As an example of Palin's international credentials, the McCain campaign on Thursday provided a list of 15 foreign trade representatives she has met with as governor, including officials from China, Thailand, Norway and Seychelles.

Palin has spoken about Iraq in terms of both policy and her personal connection to the war. During her acceptance speech Wednesday night, she mentioned that not only is her 19-year-old son, Track, headed to Iraq next week with his Army infantry unit, her nephew Kasey is now serving on an aircraft carrier in the Persian Gulf.

"I'm just one of many moms who'll say an extra prayer each night for our sons and daughters going into harm's way," she told the convention crowd. But she also mocked Democratic presidential nominee Barack Obama in her speech for his policy on the war, saying he would undermine the gains the United States has made in the Middle East.

"Victory in Iraq is finally in sight; he wants to forfeit," she said. "Terrorist states are seeking nuclear weapons without delay; he wants to meet them without preconditions."

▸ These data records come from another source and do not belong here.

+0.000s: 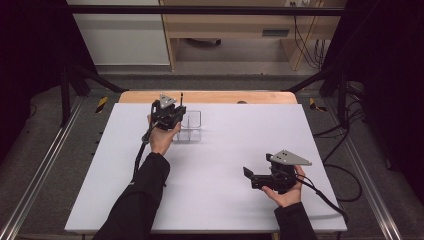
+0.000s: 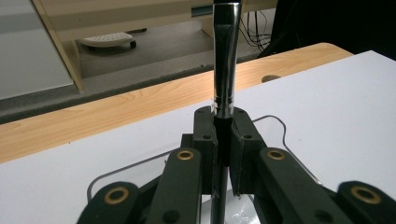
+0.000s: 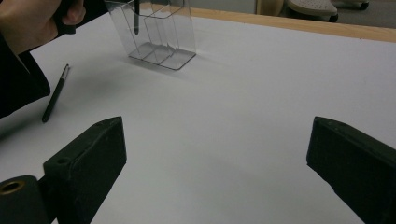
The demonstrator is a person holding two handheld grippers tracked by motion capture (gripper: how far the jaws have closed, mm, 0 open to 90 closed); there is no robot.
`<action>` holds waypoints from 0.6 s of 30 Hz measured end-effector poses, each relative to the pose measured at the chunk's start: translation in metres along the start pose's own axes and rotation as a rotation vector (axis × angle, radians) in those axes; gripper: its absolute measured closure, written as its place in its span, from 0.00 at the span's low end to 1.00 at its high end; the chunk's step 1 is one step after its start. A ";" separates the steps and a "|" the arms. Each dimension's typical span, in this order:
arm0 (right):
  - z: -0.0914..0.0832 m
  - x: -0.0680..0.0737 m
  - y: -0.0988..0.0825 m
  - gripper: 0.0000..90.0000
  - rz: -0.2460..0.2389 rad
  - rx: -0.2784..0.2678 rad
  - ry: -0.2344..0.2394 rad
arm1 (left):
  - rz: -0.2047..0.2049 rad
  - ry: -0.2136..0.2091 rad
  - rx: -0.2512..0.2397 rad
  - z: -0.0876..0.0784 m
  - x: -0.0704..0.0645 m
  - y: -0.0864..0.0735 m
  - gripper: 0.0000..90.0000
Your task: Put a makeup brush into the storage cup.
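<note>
My left gripper [image 1: 168, 116] is shut on a slim brush [image 2: 224, 60] with a shiny metal ferrule, and its jaws [image 2: 224, 128] pinch the black handle. The brush stands upright over a clear plastic organiser [image 1: 189, 126] with several compartments at the table's far middle-left. In the right gripper view the handle's lower end [image 3: 136, 18] hangs inside the organiser [image 3: 161, 35]. My right gripper [image 1: 251, 177] rests near the front right of the table, open, with nothing between its jaws [image 3: 215, 158].
A second dark brush [image 3: 55, 95] lies flat on the white table top [image 1: 225, 145], left of the organiser and near the left sleeve. A wooden edge [image 1: 210, 96] runs along the far side. Cables trail from both grippers.
</note>
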State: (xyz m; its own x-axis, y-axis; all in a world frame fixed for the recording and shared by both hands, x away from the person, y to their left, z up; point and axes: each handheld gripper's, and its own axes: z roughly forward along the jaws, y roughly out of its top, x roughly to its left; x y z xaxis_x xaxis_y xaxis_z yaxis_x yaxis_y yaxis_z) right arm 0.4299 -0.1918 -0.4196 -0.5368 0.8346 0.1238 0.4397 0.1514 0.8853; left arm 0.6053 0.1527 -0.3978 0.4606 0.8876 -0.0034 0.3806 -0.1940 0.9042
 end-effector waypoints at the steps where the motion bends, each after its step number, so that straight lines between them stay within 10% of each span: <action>1: 0.000 0.000 0.000 0.06 0.001 0.000 0.001 | 0.003 0.000 0.002 0.000 0.000 0.000 0.91; 18: -0.002 -0.002 0.002 0.06 0.005 -0.014 -0.005 | -0.017 -0.053 -0.042 -0.043 0.005 -0.002 0.68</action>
State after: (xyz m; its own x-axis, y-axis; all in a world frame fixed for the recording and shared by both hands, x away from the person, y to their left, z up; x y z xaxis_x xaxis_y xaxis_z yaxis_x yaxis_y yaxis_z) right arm 0.4300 -0.1941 -0.4170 -0.5309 0.8379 0.1265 0.4322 0.1393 0.8909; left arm 0.5724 0.1760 -0.3817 0.4961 0.8673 -0.0406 0.3551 -0.1599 0.9211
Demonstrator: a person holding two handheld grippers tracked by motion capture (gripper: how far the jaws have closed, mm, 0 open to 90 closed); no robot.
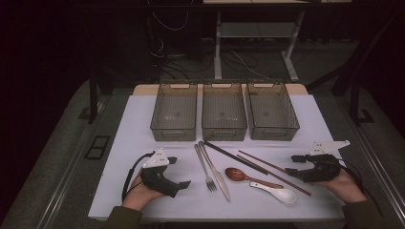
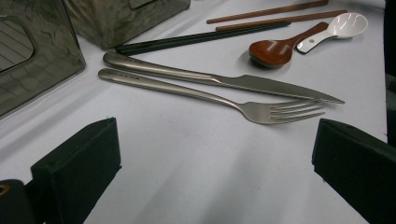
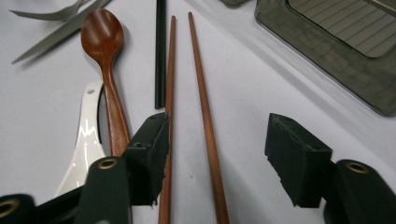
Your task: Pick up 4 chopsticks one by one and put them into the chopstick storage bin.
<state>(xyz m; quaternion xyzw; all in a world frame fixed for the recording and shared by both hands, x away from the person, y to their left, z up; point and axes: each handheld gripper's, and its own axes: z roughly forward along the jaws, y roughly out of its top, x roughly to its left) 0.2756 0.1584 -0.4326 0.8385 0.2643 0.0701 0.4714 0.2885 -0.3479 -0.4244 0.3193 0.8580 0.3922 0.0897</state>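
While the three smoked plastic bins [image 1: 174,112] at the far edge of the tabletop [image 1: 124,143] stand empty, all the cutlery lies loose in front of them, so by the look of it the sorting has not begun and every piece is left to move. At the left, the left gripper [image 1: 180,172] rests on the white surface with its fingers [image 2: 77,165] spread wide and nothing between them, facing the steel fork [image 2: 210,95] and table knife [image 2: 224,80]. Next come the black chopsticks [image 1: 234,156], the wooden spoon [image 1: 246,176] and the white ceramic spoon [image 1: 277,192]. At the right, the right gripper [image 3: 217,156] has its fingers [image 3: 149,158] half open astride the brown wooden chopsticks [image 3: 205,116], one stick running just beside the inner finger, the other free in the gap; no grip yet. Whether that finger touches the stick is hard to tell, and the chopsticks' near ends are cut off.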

As recently as March 2007, however, Palin indicated that she was not immersed in the details of America's war effort. In an interview with Alaska Business Monthly, she said: "I haven't really focused much on the war in Iraq. I heard on the news about the new deployments, and while I support our president . . . I want to know that we have an exit plan in place."

One of Palin's few meetings this week with outside groups was with AIPAC, a sign of how politically important it is for the GOP ticket to demonstrate its support of Israel. "We had a good, productive discussion on the importance of the U.S.-Israel relationship, and we were pleased that Governor Palin expressed her deep, personal commitment to the safety and well-being of Israel," AIPAC spokesman Josh Block said. "She also expressed her support for the special friendship between the two democracies and said she would work to strengthen the ties between the United States and Israel."